Illegal Cheese

Story by Elizabeth Dougherty

Photo by Cory Hatch

Artisan cheesemakers should be able to make the best tasting cheese they can.

The Montpelier Farmer’s Market has become a hotbed of criminal activity. From early spring through the first frost, the market hosts a weekly Saturday morning black market for a dangerous product: cheese.

To decrease the risk of harmful bacteria in cheese, the Food and Drug Administration requires that cheese makers must either pasteurize their milk or ripen their cheese for at least sixty days. Goat cheese maker Laini Fondiller occasionally skips the pasteurization step for the un-ripened soft cheeses she makes and creates small batches of raw milk cheese. Although she eats this cheese herself, the trouble begins when she sells these raw-milk rounds at the farmer’s market. She defies the FDA and sells her illicit cheese for a simple reason: it tastes better. “You can recognize the taste of raw milk cheese,” she said; compared to pasteurized-milk cheese, “they are like day and night.” She crafts her cheese using milk from her own animals. They carry with them the unique flavors of her farm—subtleties that hint of the hay her goats eat and the richness of their milk, subtleties that get lost in high temperature pasteurization.

Fondiller shouldn’t have to break the law to make the best tasting—and best selling—product she possibly can. An alternative to the one-size-fits-all solution of pasteurization exists. It is arguably more complicated, yet signs show such complications may be worth it. Americans have moved beyond bland orange blocks and have started to appreciate variety and complexity in their cheeses. It’s time for our laws to become as sophisticated as our tastes.

No simple formula guarantees safe cheese. Regulators and artisan cheese makers differ in their preferred approach to safety for good reason. Regulators want to eliminate risks as simply as possible while cheese makers know that crafting safe yet delicious cheese is a delicate bacterial balancing act. Making cheese requires growing bacteria, such as L actococcus lactis , an innocuous bacterium that cheese makers add to milk to make cheddar. A single misstep can introduce harmful bacteria, such as Salmonella and Listeria monocytogenes, which can cause severe illness or even death. Making a safe product requires caution throughout the process, and respect for the fact that cheese is a living, growing thing.

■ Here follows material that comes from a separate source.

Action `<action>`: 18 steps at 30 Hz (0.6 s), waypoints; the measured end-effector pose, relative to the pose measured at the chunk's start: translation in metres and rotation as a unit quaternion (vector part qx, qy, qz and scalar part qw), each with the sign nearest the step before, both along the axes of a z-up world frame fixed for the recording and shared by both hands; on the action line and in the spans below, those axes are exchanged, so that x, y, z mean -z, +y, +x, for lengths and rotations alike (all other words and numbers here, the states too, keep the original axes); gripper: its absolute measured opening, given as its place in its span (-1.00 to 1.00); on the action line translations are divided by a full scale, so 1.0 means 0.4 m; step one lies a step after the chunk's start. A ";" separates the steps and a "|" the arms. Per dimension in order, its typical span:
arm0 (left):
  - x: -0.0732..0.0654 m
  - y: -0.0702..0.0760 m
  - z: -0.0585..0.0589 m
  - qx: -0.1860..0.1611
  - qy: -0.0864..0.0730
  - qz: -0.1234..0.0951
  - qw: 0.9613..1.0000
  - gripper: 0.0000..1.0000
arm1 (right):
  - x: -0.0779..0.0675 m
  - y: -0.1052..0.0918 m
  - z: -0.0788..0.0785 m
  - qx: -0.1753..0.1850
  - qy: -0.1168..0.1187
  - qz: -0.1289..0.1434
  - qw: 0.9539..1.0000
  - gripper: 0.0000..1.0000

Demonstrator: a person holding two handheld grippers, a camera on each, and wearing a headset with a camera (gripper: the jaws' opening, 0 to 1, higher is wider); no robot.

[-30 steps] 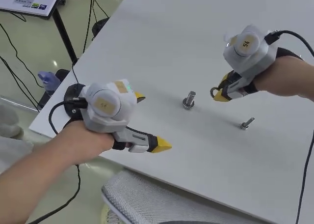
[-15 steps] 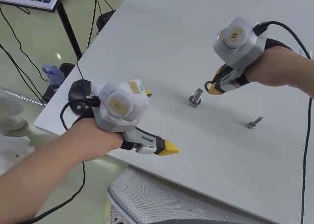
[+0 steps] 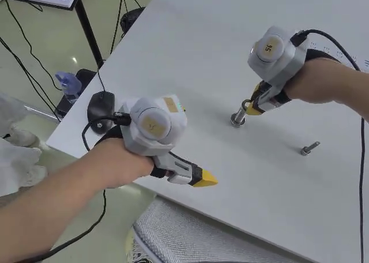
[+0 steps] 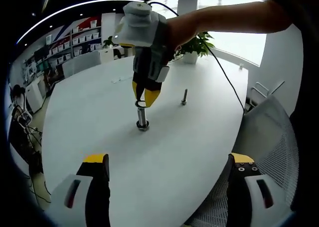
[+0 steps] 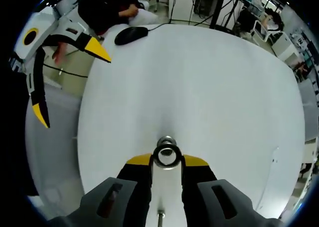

Nevertheless, regulators use pasteurization as a catch-all to kill any impurities that may have slipped into the milk on the farm. This is a logical choice for milk from a large farm, where keeping animals well and conditions sanitary is nearly impossible. But on a small farm, good health and hygiene are manageable. In fact, a 2001 University of Minnesota study showed that on farms with fewer than 100 cows, Salmonella contamination is much less common than on large farms. While this study doesn’t prove that all small farms are safer, it does square with common sense. On large farms, farmers don’t intimately know the health status of every cow; whereas, farmstead cheese makers are involved with every aspect of cheese production, from udder to rind. Farmer and Gouda cheese maker John Wright of Taylor Farm knows if any of his forty cows have mastitis, an infection that causes bacterial contamination in cow’s milk—he personally cleans and inspects each cow before milking.

Not only is pasteurization overkill for small farms, it gives large farms a false sense of security. Food scientist Catherine Donnelly of the University of Vermont studied cases of food-borne illness from cheddar cheese. Of the more than 3000 illnesses caused by pasteurized milk cheddar cheese in the U.S and Canada from 1976 to 1989, Donnelly found that unsanitary equipment, ill workers, and sloppy pasteurization techniques introduced harmful bacteria during the cheese making. Though pasteurization may have killed all the bacteria in the milk, carelessness after the pasteurization step undermined any safety guarantee.

Ultimately, cheese making depends on the vigilance of the cheese maker. Pasteurization should have a place in cheese production, especially when using milk from large farms. But the small farm is unlike the factory and the uniqueness of farmstead cheese depends on raw milk. If we value the flavor of artisan cheeses, we need to consider a different approach to artisan cheese safety.